### Directions for this task
Starting with the line that contains "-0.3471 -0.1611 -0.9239" and ending with the final line of the data below, print those lines exactly and nothing else.

▼

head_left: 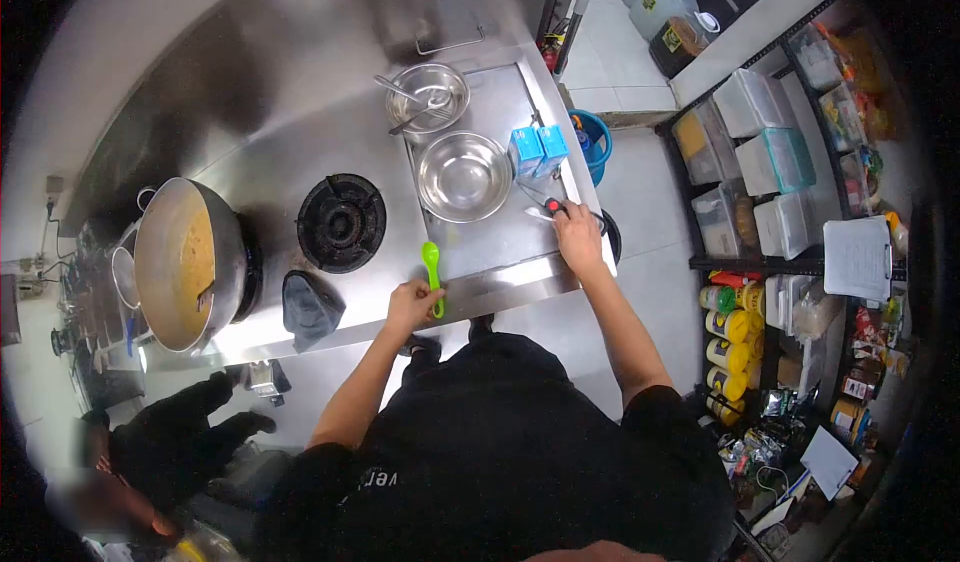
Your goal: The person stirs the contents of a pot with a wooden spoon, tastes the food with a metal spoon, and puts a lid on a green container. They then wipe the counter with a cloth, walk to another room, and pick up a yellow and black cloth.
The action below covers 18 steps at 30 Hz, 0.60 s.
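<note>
My left hand (408,307) is closed on a bright green spoon (432,260), held by its lower end near the counter's front edge. My right hand (578,240) is at the counter's right side, its fingertips together on a small black tool with a red spot (553,205); the fingers hide part of it. A white spoon-like piece (538,214) lies beside those fingertips. Close by stands an empty steel bowl (464,177). Behind it is a second steel bowl (461,80) with metal utensils in it. Two blue cartons (538,152) stand right of the bowls.
A large wok (215,262) with yellowish food sits at the left, beside a black burner (341,224). A dark folded cloth (310,309) lies at the counter's front edge. Another person (170,442) is at lower left. Shelves with tubs (752,102) line the right.
</note>
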Tool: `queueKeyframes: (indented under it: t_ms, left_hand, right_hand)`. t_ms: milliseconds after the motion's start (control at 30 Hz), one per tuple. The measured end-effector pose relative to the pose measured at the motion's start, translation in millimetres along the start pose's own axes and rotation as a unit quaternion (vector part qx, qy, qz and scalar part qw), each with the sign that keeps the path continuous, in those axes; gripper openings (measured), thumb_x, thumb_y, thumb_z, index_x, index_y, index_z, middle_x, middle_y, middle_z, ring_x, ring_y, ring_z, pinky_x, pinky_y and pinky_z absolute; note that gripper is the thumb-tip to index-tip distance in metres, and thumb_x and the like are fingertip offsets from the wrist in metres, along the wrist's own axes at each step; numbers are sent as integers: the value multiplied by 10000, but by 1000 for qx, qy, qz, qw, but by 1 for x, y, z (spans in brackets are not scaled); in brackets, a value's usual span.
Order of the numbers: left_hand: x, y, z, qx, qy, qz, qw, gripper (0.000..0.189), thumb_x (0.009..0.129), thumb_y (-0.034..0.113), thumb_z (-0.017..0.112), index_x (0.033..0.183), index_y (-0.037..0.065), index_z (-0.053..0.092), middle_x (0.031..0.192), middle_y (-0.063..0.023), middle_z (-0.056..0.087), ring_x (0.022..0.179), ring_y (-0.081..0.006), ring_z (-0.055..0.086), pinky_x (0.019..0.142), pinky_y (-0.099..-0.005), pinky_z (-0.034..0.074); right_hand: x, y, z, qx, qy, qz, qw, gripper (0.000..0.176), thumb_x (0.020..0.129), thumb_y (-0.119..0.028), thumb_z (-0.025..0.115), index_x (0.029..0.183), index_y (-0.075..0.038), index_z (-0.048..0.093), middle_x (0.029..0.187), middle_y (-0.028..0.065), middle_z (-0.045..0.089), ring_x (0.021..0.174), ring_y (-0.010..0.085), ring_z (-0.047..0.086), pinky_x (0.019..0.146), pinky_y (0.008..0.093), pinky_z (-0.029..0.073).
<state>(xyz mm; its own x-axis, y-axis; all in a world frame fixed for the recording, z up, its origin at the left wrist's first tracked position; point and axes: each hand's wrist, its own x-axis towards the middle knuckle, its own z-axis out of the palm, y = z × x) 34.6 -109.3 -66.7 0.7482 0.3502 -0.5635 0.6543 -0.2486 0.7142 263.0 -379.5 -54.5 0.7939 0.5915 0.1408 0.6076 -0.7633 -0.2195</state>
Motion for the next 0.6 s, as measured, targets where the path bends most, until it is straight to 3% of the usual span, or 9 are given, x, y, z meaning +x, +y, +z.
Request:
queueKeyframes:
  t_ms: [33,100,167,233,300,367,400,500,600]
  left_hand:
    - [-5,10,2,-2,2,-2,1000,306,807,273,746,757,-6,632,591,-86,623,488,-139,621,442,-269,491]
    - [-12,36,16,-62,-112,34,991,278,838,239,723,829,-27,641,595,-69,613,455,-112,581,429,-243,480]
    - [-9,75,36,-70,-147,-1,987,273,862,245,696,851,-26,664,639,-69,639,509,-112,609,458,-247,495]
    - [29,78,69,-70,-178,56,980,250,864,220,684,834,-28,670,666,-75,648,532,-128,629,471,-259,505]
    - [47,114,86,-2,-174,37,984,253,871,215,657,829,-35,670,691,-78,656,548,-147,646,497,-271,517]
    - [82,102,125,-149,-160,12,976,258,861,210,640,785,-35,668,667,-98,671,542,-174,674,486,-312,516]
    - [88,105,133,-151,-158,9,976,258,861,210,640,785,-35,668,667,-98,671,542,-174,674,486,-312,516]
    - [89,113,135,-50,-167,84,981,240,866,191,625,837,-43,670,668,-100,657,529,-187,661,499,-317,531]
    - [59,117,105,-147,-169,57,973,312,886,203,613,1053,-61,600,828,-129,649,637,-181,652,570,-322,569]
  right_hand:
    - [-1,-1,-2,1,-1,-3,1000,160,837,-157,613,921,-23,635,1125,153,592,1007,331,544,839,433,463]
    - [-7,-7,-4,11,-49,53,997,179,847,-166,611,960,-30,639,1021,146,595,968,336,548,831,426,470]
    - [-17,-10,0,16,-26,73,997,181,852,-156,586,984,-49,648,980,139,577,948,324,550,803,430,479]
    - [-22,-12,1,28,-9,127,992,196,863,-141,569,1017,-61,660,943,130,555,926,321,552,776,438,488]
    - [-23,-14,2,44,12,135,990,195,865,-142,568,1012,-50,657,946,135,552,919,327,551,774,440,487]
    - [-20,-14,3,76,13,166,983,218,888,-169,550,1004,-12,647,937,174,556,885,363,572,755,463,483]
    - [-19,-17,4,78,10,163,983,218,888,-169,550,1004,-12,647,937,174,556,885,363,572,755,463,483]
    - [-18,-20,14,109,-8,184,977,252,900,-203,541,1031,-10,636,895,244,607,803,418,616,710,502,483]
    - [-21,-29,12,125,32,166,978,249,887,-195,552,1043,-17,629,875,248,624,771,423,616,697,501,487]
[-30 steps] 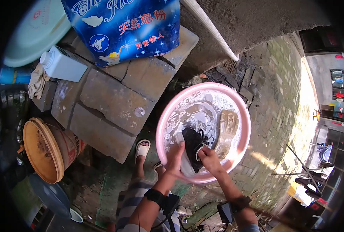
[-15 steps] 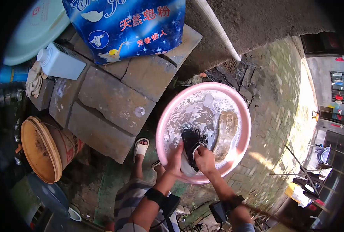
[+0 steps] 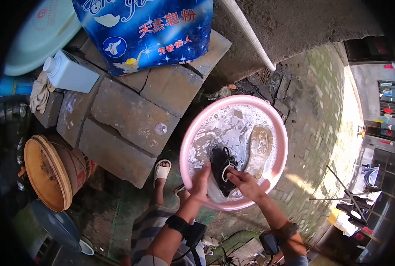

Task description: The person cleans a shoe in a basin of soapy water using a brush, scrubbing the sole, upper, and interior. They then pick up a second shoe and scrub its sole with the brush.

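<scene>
One black shoe (image 3: 221, 170), pink basin (image 3: 184, 142), brick paving (image 3: 317, 102).

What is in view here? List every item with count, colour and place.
wash basin: 1, pink, centre, holds sudsy water
black shoe: 1, black, in the wash basin
second shoe: 1, tan sole up, in the wash basin
stone slabs: several, grey, left of the wash basin
soap powder bag: 1, blue, top, on the stone slabs
bottle: 1, white, lying on the stone slabs
bucket: 1, brown, on its side, far left
green basin: 1, pale green, top left
pipe: 1, white, top centre, slanting
sandal: 1, white, worn, below the stone slabs
left hand: 1, grips the black shoe
right hand: 1, fingers on the black shoe
</scene>
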The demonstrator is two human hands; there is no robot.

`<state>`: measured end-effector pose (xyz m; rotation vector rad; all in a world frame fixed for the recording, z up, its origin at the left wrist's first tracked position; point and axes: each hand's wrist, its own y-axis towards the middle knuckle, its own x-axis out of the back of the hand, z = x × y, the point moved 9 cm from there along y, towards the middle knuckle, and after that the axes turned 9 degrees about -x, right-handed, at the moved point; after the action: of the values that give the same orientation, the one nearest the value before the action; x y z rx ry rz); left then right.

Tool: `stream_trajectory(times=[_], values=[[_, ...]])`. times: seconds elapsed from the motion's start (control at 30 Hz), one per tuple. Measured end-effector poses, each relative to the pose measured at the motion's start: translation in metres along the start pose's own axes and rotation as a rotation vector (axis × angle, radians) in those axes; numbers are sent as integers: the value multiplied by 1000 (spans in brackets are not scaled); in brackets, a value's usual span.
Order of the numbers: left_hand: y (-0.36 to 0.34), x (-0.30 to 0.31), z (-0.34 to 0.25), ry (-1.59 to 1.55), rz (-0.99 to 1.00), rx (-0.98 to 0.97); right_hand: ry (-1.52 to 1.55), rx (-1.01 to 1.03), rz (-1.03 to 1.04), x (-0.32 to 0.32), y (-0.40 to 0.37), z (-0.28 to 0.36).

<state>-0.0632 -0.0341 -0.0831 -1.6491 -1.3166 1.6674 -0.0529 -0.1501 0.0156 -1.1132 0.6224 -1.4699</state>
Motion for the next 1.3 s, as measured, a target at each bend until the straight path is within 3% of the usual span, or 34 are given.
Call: stream_trajectory(times=[0.03,0.13,0.23,0.3,0.4,0.43,0.53,0.63,0.7,0.83,0.9,1.07,1.13,1.17,1.23,1.3], values=[[3,-1,1,4,0,-1,4,2,-1,-6,11,-5],[7,8,2,-62,-63,-54,-222,-53,-291,-7,19,3],[6,-1,8,-103,19,50,-287,-102,-443,-9,16,-12],[4,-4,-12,-7,54,-157,-244,-72,-484,-12,20,-23],[18,17,0,175,-18,-145,20,-143,-246,-13,25,-39],[8,6,-9,178,-12,-145,22,-142,-252,0,14,-32],[-12,-10,-22,190,-9,-98,75,-289,136,4,-35,-11],[-14,-18,-19,141,36,-52,128,-190,192,6,-39,-11],[-18,-18,-14,100,19,38,115,-184,130,1,-19,-20],[-12,-6,-16,121,-97,-77,-168,-96,-221,0,20,-11],[7,-3,-5,-3,12,-82,-270,-96,-380,-10,22,-13],[9,0,-4,70,-10,-132,-25,-65,-393,-12,39,-54],[0,-12,-4,7,33,-60,411,111,-106,-17,41,-41],[1,-11,-4,9,34,-64,412,115,-104,-9,38,-40],[1,-8,-7,-1,67,-93,429,-103,110,-8,9,-9],[-12,-14,-16,-17,42,-51,332,-163,196,1,-11,-8]])
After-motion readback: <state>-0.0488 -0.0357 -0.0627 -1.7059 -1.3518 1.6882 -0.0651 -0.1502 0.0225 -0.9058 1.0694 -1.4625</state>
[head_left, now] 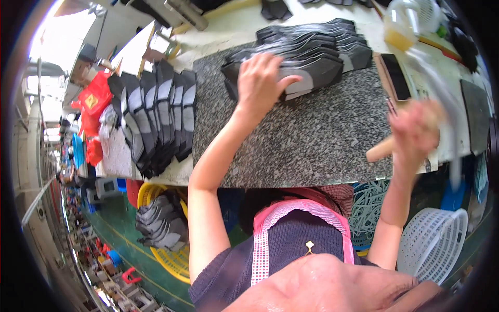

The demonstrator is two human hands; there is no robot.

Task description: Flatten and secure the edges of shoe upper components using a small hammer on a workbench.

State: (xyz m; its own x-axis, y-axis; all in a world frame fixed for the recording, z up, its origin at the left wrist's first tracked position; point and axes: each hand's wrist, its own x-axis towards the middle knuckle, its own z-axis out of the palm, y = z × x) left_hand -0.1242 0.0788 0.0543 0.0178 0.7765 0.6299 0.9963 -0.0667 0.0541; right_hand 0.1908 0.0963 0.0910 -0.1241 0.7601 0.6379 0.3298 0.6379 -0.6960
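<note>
My left hand (260,80) lies with its fingers stretched out and thumb apart on the near left part of a row of overlapping dark grey pieces (312,70). They look like shoe uppers with lighter grey panels. Beneath them is a speckled granite slab (312,138). Over the slab's right edge, my right hand (416,130) is smeared by motion and closed around a tool with a pale wooden handle (380,150), whose butt points left. A long grey-white blur beyond that hand hides the shape of the tool's other end.
Left of the slab, more overlapping grey pieces (156,112) stand near a red bag (94,101). A dark phone-like slab (395,77) and a bottle of amber liquid (399,36) are at the right. Below the table are a yellow basket (174,260) and a white basket (434,244).
</note>
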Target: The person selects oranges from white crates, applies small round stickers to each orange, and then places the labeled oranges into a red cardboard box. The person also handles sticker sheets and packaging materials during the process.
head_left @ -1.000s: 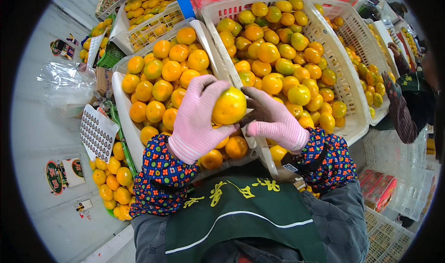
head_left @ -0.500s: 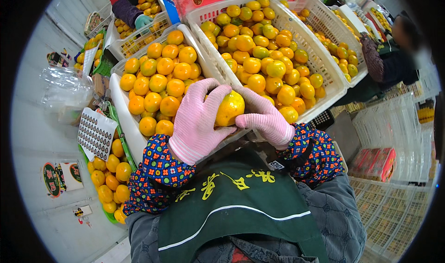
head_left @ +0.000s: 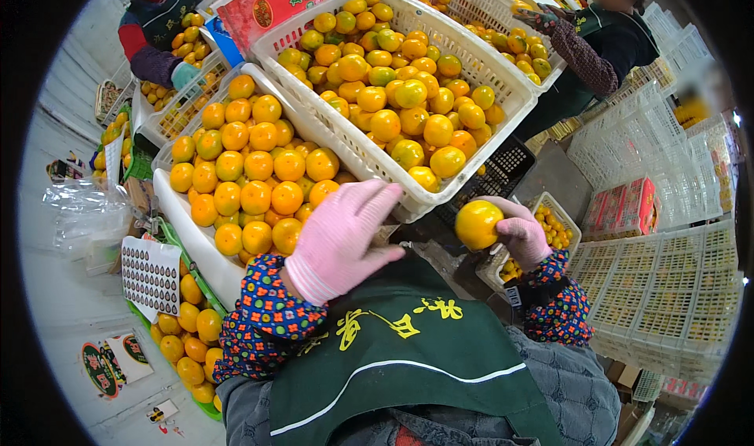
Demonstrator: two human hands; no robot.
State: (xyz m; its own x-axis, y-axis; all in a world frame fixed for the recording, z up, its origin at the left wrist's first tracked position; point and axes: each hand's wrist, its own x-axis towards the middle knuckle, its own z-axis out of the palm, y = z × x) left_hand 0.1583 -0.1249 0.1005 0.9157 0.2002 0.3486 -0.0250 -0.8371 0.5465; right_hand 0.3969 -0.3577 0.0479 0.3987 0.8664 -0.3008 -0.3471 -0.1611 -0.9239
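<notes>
Right hand (head_left: 525,238) clamped on orange (head_left: 478,224), fruit at its 9 o'clock; small crate (head_left: 567,220) just behind. Left hand (head_left: 342,238) flat, fingers spread, holding nothing, farther away.

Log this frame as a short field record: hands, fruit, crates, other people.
left hand: pink-gloved left hand, palm down, nothing visibly held, at the near rim of the left crate
right hand: gloved right hand grips one orange, off to the right of the crates
left crate: white, full of oranges
middle crate: white crate, orange and greenish fruit
small basket: below the right hand, small fruit inside
sticker sheet: left of the apron
others: one person top left, another top right
</notes>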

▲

### Answer to this task
State: (xyz m; its own x-axis, y-axis; all in a world frame fixed for the recording, z up, its origin at the left wrist's first tracked position; point and axes: each hand's wrist, its own x-axis towards the middle knuckle, its own z-axis out of the palm, y = z × x) left_hand 0.1583 -0.1249 0.1005 0.9157 0.2002 0.3486 -0.0250 -0.8371 0.5465; right_hand 0.3969 -0.3577 0.0479 0.3987 0.8664 -0.3008 -0.3471 -0.1611 -0.9239
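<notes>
Right hand (head_left: 525,238) clamped on orange (head_left: 478,224), fruit at its 9 o'clock; small crate (head_left: 567,220) just behind. Left hand (head_left: 342,238) flat, fingers spread, holding nothing, farther away.

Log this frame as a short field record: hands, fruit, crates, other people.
left hand: pink-gloved left hand, palm down, nothing visibly held, at the near rim of the left crate
right hand: gloved right hand grips one orange, off to the right of the crates
left crate: white, full of oranges
middle crate: white crate, orange and greenish fruit
small basket: below the right hand, small fruit inside
sticker sheet: left of the apron
others: one person top left, another top right
</notes>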

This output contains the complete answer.